_WHAT TO WORK ON_
Lines in which "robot" appears should be pulled from the data below.

_GIVEN ENTRIES_
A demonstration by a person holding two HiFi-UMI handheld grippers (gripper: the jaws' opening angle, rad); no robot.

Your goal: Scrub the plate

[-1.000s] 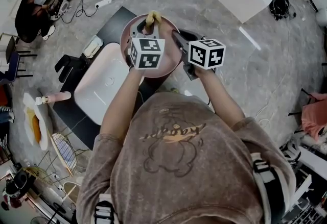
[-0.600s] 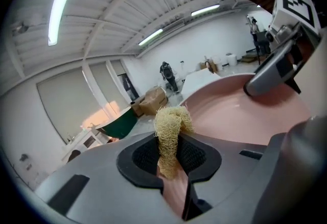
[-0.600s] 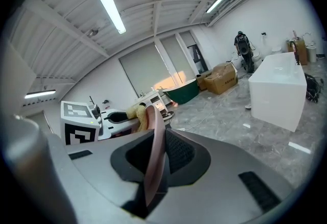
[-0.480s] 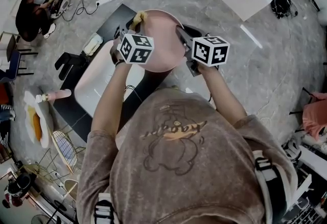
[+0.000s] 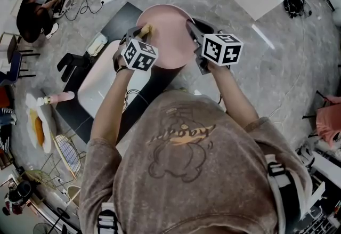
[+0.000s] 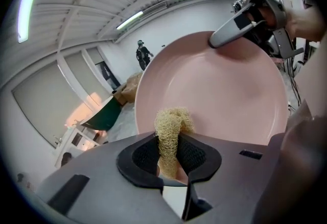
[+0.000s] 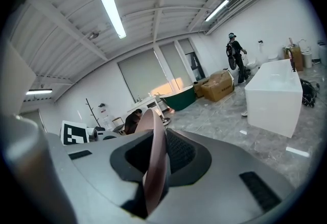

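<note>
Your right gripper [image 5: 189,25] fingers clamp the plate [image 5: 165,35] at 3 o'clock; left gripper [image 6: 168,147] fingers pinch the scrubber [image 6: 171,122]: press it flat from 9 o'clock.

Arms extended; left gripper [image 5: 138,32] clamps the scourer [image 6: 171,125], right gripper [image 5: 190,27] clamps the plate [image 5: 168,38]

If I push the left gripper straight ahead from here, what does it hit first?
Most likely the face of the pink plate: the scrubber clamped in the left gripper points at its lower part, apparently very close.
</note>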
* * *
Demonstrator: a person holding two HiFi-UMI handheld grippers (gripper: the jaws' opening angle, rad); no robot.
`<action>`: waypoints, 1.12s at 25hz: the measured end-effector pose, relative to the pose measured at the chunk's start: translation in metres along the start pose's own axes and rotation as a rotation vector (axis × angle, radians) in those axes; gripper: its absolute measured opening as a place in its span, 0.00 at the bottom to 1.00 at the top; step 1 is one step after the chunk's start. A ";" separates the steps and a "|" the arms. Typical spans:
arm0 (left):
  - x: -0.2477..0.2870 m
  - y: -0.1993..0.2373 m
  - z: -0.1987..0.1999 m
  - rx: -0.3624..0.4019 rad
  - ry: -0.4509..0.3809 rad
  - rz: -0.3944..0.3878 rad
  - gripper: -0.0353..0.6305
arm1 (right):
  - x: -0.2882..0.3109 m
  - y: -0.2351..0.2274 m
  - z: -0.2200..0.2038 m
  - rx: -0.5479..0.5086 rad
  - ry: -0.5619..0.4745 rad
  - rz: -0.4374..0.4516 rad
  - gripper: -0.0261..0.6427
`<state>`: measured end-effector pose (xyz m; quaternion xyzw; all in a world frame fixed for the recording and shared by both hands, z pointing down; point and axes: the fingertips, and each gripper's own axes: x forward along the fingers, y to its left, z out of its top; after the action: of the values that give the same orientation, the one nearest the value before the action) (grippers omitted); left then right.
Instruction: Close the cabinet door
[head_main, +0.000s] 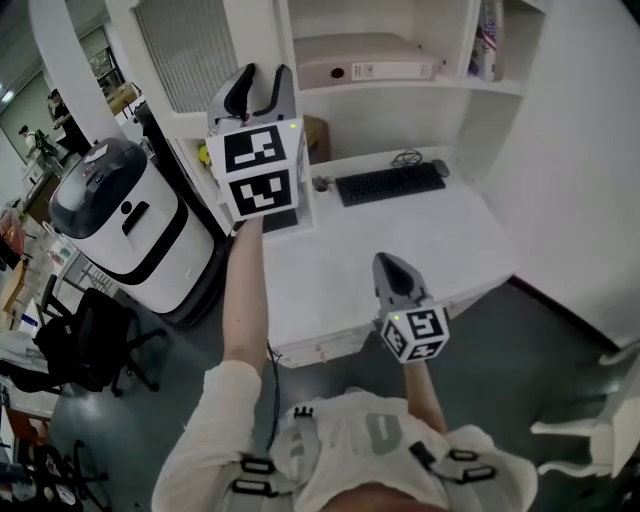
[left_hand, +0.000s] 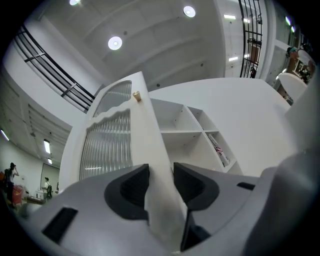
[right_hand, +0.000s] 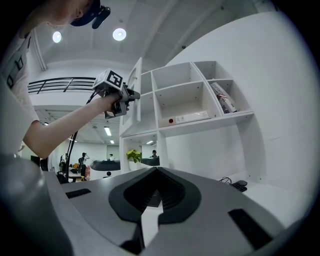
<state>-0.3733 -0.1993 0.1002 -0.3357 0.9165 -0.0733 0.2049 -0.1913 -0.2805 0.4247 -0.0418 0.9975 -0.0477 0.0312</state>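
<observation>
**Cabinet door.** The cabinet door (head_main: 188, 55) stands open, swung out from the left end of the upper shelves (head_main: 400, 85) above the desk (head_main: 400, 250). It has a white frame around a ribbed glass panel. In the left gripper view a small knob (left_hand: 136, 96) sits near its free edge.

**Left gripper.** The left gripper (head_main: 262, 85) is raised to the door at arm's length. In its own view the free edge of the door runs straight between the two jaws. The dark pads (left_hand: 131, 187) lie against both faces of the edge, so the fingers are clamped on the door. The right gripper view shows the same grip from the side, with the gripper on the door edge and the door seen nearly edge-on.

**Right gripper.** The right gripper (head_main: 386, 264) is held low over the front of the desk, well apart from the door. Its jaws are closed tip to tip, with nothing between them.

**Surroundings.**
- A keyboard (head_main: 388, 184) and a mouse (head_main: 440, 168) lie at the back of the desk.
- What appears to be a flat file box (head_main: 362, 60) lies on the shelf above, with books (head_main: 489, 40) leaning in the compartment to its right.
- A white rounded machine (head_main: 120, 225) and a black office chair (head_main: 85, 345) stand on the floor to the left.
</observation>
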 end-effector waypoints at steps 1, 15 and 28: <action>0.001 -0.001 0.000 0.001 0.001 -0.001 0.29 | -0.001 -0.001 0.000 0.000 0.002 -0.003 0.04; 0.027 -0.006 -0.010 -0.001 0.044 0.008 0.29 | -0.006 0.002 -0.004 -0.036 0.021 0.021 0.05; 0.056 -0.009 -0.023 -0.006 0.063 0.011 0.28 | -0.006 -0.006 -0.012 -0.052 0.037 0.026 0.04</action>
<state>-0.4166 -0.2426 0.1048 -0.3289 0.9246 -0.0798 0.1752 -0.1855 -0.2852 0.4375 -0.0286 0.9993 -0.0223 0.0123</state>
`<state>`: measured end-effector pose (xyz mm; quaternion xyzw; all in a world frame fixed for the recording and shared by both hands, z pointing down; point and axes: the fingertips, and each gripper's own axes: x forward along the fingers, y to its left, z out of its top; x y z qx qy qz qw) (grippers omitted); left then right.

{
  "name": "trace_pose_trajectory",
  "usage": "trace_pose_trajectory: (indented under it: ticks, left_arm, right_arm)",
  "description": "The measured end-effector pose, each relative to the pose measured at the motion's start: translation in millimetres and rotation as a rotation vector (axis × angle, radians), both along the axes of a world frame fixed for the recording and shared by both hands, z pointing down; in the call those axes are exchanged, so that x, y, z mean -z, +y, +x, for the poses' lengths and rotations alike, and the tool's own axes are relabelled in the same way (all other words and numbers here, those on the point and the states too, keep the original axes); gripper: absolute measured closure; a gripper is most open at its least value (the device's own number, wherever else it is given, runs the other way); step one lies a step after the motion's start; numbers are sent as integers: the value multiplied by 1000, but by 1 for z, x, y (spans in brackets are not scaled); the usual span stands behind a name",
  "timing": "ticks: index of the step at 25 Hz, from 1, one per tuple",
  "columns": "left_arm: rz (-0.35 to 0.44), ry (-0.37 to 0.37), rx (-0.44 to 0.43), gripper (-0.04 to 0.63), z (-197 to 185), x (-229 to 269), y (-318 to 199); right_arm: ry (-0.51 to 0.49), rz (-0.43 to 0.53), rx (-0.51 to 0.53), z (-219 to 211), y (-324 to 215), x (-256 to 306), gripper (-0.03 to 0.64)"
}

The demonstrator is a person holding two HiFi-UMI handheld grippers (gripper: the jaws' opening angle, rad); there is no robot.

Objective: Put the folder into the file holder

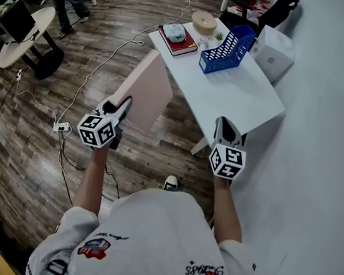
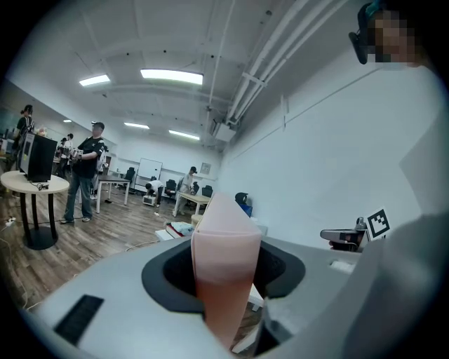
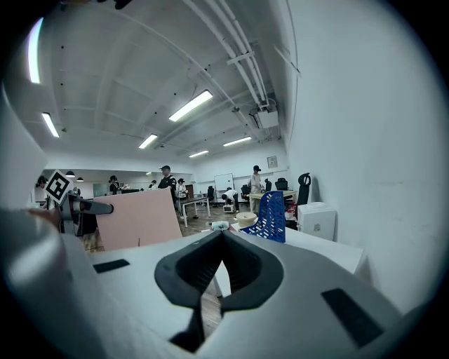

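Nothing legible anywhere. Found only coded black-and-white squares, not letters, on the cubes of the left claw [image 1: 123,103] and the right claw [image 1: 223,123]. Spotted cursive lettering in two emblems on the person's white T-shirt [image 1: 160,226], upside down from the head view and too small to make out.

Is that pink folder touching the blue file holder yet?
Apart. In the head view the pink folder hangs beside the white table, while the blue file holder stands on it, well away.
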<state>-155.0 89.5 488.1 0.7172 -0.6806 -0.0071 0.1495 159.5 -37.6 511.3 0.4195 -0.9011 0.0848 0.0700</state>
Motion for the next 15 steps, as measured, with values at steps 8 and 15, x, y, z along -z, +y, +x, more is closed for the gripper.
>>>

_ANSWER TO THIS PROBLEM_
A demonstration by a person holding two HiFi-UMI handheld grippers (gripper: the jaws' opening angle, rad); no robot.
Demonstrator: a person holding two HiFi-UMI handheld grippers (gripper: the jaws' opening angle, rad); no robot.
The demonstrator is a person holding two HiFi-UMI handheld grippers (gripper: the jaws' opening angle, rad); there is no robot.

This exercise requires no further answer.